── Data excerpt ──

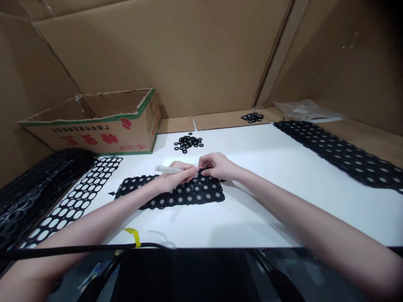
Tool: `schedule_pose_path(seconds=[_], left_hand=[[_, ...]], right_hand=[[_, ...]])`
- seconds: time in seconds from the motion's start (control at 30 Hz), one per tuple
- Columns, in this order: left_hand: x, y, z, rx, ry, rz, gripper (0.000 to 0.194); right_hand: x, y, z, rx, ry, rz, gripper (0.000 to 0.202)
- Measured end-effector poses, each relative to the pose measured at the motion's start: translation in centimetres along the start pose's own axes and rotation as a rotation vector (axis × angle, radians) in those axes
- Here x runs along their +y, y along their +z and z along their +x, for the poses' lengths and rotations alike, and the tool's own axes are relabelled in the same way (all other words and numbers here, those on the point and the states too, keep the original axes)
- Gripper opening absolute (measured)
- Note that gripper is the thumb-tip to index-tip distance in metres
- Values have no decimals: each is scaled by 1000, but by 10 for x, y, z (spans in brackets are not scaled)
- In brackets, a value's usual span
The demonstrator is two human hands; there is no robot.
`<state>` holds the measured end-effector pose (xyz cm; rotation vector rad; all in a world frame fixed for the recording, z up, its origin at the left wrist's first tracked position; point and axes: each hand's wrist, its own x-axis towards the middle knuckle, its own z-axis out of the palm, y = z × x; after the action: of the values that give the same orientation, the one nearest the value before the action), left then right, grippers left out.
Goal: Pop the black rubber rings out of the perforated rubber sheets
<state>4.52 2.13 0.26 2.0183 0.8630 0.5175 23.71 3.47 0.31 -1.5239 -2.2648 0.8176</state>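
A black sheet (189, 196) with rows of rings around grey centres lies flat on the white tabletop in front of me. My left hand (178, 176) is closed around a white pen-shaped tool (168, 169), whose back end points left; its tip is hidden by the fingers. My right hand (220, 166) is at the sheet's far right edge, thumb and fingers closed on a black bit of it. The fingertips of both hands nearly meet there. Just beyond them sits a pile of loose black rings (189, 142).
An open cardboard box (107, 134) stands at the back left. Emptied black mesh (78, 193) and a dark heap (40, 188) lie at left. A long black sheet (340, 153), more rings (252, 117) and a plastic bag (308, 110) are at right. A cable (78, 249) crosses the front edge.
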Motion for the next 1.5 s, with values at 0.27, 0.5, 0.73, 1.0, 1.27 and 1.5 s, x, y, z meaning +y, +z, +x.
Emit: schedule_pose_path(seconds=[0.27,0.5,0.73,1.0,1.27,1.5], left_hand=[[-2,1,-5,70,21,-18,47],[5,4,-13,96,28,-90,49],[6,9,-14,68,14,-71,49],[7,12,-14,67,33,-57,50],[7,11,-10,-39,21,-65,48],[8,14,-14,44,19,-12,48]], right_hand=[[-4,-13,-11,-111,-63,-122,18],[-4,-11,-15,-124,-75,-199,7],[-11,-12,-18,-128,-48,-140,8],[-11,-11,-16,-119,-46,-151,11],[-13,-11,-17,-128,-43,-153,14],[-5,-18,-18,-186,-133,-91,16]])
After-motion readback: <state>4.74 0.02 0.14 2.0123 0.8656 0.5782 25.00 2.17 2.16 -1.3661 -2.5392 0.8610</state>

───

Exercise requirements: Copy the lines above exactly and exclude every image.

Answer to the exercise:
Tool: `schedule_pose_path(seconds=[_], left_hand=[[_, ...]], right_hand=[[_, ...]])`
- seconds: time in seconds from the motion's start (control at 30 Hz), one per tuple
- Columns, in this order: left_hand: x, y, z, rx, ry, rz, gripper (0.000 to 0.194); right_hand: x, y, z, rx, ry, rz, gripper (0.000 to 0.202)
- Measured end-effector poses, each relative to the pose measured at the motion's start: translation in centimetres along the start pose's own axes and rotation as a rotation vector (axis × angle, radians) in those axes
- Here x runs along their +y, y along their +z and z along their +x, for the poses' lengths and rotations alike, and the tool's own axes are relabelled in the same way (all other words and numbers here, those on the point and the states too, keep the original axes)
- Gripper opening absolute (measured)
- Note that gripper is the thumb-tip to index-tip distance in metres
- Values have no decimals: each is scaled by 1000, but by 10 for x, y, z (spans in brackets are not scaled)
- In brackets, a value's usual span
The demonstrator is two human hands; there is no robot.
`<state>` holds the measured end-effector pose (xyz cm; rotation vector rad; all in a world frame fixed for the recording, z up, its origin at the left wrist's first tracked position; point and axes: each hand's wrist, its own x-axis towards the middle knuckle, its own z-axis out of the palm, y = z × x; after the action: of the values that give the same orientation, the one nearest the value before the action), left then right, grippers left out.
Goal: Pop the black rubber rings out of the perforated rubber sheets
<state>4.52 2.13 0.26 2.0183 0.8630 0.5175 23.71 3.47 0.31 -1.5239 -2.2648 0.8176</state>
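A black sheet (189, 196) with rows of rings around grey centres lies flat on the white tabletop in front of me. My left hand (178, 176) is closed around a white pen-shaped tool (168, 169), whose back end points left; its tip is hidden by the fingers. My right hand (220, 166) is at the sheet's far right edge, thumb and fingers closed on a black bit of it. The fingertips of both hands nearly meet there. Just beyond them sits a pile of loose black rings (189, 142).
An open cardboard box (107, 134) stands at the back left. Emptied black mesh (78, 193) and a dark heap (40, 188) lie at left. A long black sheet (340, 153), more rings (252, 117) and a plastic bag (308, 110) are at right. A cable (78, 249) crosses the front edge.
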Motion for the next 1.5 s, with values at 0.27, 0.5, 0.73, 1.0, 1.27 and 1.5 s, x, y, z meaning +y, +z, +x.
Emit: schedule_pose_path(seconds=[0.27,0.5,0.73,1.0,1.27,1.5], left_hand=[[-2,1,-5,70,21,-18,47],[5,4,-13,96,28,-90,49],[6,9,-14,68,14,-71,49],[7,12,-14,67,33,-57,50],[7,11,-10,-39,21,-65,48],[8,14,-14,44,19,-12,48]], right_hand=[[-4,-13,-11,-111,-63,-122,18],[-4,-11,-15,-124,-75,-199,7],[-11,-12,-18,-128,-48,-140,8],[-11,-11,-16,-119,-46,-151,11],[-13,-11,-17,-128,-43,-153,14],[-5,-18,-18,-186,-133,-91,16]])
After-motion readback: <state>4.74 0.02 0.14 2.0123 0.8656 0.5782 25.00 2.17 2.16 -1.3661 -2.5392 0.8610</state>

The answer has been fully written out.